Germany should consider stepping up its border controls, German Interior Minister Horst Seehofer said on Sunday.
"Not that many border points in Germany are permanently occupied," Seehofer told German weekly newspaper Die Welt am Sonntag, adding: "We will now discuss whether that needs to change."
Seehofer also appealed for the suspension of the Schengen Agreement, which allows free movement within the EU bloc.
"Internal border checks [between EU member states] must be in place so long as the EU fails to effectively control the external border," he said, adding: "I don't see it being able to do this in the near future."
The reintroduction of border controls is a prerogative of EU member states. Under EU rules they must remain an exception and respect the principle of proportionality.

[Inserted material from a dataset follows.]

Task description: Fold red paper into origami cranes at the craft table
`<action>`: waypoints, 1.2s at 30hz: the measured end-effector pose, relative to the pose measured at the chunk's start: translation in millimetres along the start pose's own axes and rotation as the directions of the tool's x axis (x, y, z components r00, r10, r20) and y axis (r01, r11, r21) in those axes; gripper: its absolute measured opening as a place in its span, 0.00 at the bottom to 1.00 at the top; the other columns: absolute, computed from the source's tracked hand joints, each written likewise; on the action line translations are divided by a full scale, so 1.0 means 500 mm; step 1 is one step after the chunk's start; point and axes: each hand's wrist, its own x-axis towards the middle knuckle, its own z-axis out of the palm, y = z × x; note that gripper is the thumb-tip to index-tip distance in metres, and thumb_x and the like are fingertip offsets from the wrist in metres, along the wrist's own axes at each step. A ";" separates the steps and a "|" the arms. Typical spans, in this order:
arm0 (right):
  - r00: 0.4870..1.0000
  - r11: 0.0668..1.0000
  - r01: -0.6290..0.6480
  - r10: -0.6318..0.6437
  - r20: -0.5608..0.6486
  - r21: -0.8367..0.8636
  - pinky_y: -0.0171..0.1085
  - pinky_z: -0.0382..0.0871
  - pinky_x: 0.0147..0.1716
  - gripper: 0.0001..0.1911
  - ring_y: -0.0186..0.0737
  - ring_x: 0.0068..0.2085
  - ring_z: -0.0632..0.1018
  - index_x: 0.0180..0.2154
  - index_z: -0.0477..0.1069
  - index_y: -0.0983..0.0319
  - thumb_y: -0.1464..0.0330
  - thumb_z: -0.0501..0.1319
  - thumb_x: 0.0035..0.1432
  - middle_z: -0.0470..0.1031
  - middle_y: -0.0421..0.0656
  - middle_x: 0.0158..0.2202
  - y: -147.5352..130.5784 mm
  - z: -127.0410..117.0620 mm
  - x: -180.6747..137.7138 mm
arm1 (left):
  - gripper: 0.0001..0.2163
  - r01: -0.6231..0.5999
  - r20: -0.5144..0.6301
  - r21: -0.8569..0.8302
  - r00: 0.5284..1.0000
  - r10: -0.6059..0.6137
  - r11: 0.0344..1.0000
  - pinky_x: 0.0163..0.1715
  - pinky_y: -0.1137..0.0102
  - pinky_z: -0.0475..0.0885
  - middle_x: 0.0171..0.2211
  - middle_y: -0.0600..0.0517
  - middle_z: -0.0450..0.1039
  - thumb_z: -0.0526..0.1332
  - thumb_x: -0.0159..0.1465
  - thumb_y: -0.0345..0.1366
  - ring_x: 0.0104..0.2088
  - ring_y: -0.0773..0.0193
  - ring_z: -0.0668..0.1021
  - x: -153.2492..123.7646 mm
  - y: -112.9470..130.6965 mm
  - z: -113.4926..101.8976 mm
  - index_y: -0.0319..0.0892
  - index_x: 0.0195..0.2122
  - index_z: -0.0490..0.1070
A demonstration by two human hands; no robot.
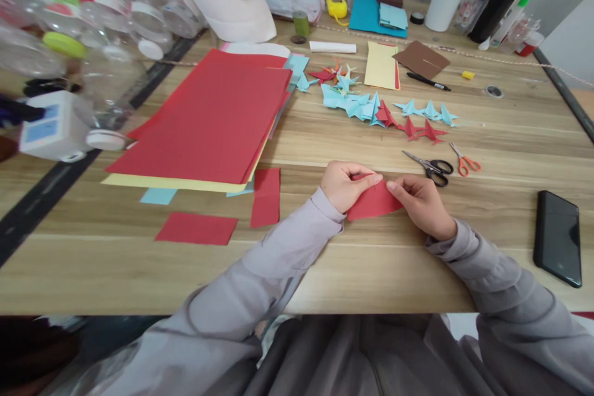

Germany's temporarily reintroduced border controls continue until May 12 and have been imposed on the land border with Austria and on flight connections from Greece because of the "security situation in Europe and threats resulting from the continuous secondary movements," according to the European Commission.
Seehofer's comments follow EU demands in February that Germany and four other Schengen members — Austria, Denmark, Sweden and Norway — lift their border controls when the current agreed terms run out in May.
Germany was the first EU country to reintroduce internal controls in September 2015. Authorities opened checkpoints along the border with Austria through which tens of thousands of refugees from the Middle East and North Africa were entering Germany.
EU should avoid 'lecturing tone'
Seehofer also accused the EU of adopting an unhelpful and "lecturing tone" toward countries in eastern Europe over plans to distribute refugees throughout the bloc.
He said a more productive approach could see eastern European countries sending more personnel to the external border or providing more financing for the border in exchange for accepting fewer refugees.
Seehofer is a member of the Christian Social Union (CSU), the Bavarian sister party of German Chancellor Angela Merkel's conservative Christian Democrats (CDU).
The 68-year-old former Bavarian premier is one of the most conservative senior members of the Merkel's new coalition government with the Social Democrats (SPD).